Do u think they would turn me down for being a headache sufferer? Its mostly just mild headaches I get, but I've recently been on a low dose of medication for them to try to help them. I've come off them now pending any treatment but I'm worried I won't be accepted. Anyone with headaches or migraines got accepted? Its not hereditary?

Also it says I need a gp referral. What would it need to include or would the gp know what it needs?

Finally it asks for my amh results if I don't want them done at clinic.
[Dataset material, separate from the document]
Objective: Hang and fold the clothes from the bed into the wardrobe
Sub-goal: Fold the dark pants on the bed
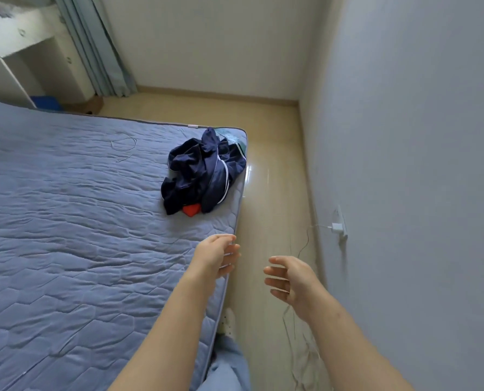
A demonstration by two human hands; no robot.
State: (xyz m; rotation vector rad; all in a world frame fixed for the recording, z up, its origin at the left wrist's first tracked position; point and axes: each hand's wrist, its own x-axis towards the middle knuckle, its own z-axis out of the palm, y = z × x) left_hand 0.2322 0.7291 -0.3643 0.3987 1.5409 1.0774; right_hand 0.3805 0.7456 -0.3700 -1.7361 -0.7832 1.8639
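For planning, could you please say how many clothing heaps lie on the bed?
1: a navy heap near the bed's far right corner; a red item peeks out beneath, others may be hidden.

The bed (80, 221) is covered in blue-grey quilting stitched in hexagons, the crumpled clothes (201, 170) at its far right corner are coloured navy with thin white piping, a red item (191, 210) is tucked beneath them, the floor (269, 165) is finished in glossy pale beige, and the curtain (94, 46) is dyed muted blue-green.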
Can u get it done by gp?

Thanks in advance


----------



## nichub (Sep 2, 2010)

I'm sure you will be fine to egg share, it's really the genetic problems they look for, they let me egg share with PCOS with a higher than average BMI, it really depends on your gp whether they do your bloods for you, mine wouldn't do any at all at my last gps but when I changed practices they were happy to, it's worth asking about

Nic
Xx


----------



## emamac (Mar 22, 2009)

Thanks a lot, I've been worrying like mad! 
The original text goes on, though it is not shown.